Pre-RFC: Split `CARGO_HOME`

Summary

Today, cargo stores all user-global files in CARGO_HOME (~/.cargo), including

  • Caches
  • Config
  • Installed binaries

Similarly, rustup stores all user-global files in ~/.rustup.

This RFC would provide a way for users to emulate platform-specific paths by providing environment variables to control each of these types of paths as an incremental, transitional step towards eventually supporting platform-specific paths.

Motivation

Benefits include:

  • Using a .cargo directory is violating the recommendations/rules on most operating systems. (Linux, Windows, macOS. Especially painful on Windows, where dotfiles are not hidden)
  • Putting caches in designated cache directories allows backup tools to ignore them. (Linux, Windows, macOS. Example: Time Machine ignores the cache directory on macOS)
  • It makes it easier for users to manage, share and version-control their configuration files, as configuration files from different applications end up in the same place, instead of being intermingled with cache files. (Linux and macOS)
  • Cargo contributes to the slow cleanup of the $HOME directory by stopping to add its application-private clutter to it. (Linux)
  • Using a standard directory for binary outputs can allow the user to execute Cargo-installed binaries without modifying their PATH variable. (Linux)

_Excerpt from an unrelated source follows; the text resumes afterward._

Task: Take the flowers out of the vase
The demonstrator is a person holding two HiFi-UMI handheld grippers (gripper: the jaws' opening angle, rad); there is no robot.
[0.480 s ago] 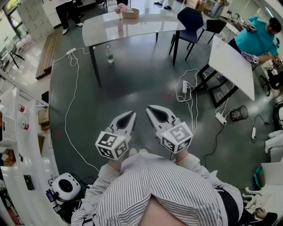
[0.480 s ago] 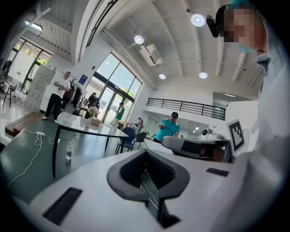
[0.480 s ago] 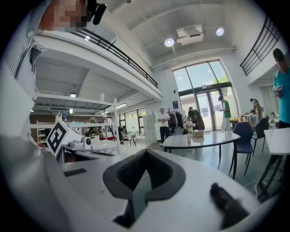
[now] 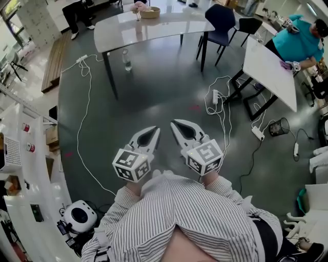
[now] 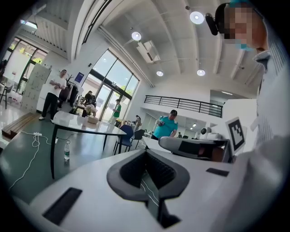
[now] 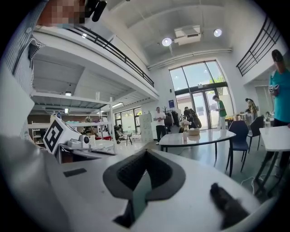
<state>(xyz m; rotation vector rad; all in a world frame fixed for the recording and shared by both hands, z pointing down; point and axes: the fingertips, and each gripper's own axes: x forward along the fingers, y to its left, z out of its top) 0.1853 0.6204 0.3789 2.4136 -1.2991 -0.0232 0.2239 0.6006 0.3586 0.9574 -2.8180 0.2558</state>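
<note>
A vase of pale pink flowers point(image 4: 138, 7) stands on a long grey table point(image 4: 154, 28) far across the room, beside a round basket point(image 4: 150, 13). The flowers point(image 5: 89, 109) show small in the left gripper view and, as flowers point(image 6: 184, 123), small in the right gripper view. My left gripper point(image 4: 154, 131) and right gripper point(image 4: 174, 124) are held side by side close to my chest, over bare floor and far short of the table. Both point toward it. The jaws of each meet at the tips, at the left gripper point(image 5: 146, 153) and the right gripper point(image 6: 146, 154), with nothing between them.
A water bottle point(image 4: 126, 61) stands on the floor by a table leg. Cables and power strips point(image 4: 215, 97) trail across the floor at right. A blue chair point(image 4: 221, 23), a white table point(image 4: 269, 71), a person in teal point(image 4: 302, 43), a wire bin point(image 4: 279, 128) and white shelving point(image 4: 20, 169) ring the room.
Both grippers keep the same pose, shut and side by side. The far table and the floor cables sit slightly higher in the head view than before.
</note>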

See arch's wiki for a non-exhaustive list of software that has native support for XDG paths and software that allows emulating it, like in this proposal.

While providing full support for XDG paths, and the Windows equivalent, would be ideal, we are going for this scaled back solution for now because

  • We'll likely want a transition window anyways and this just splits each phase into its own RFC, rather than deciding on every phase's details up front
  • We can get users benefits now without getting bogged down in the details like whether macOS users should use XDG or OS native paths
  • This allows us to collect feedback and iterate, rather than predict how important each use case is (e.g. how to lookup the paths)

Guide-level explanation

Users who want to split up ~/.cargo or ~/rustup into platform-specific paths can set

  • CARGO_CONFIG_HOME
  • CARGO_DATA_HOME
  • CARGO_BIN_HOME
  • CARGO_CONFIG_HOME
  • RUSTUP_CONFIG_HOME
  • RUSTUP_CACHE_HOME

Previously, we had CARGO_HOME and RUSTUP_HOME which allowed moving the directories as a monolith.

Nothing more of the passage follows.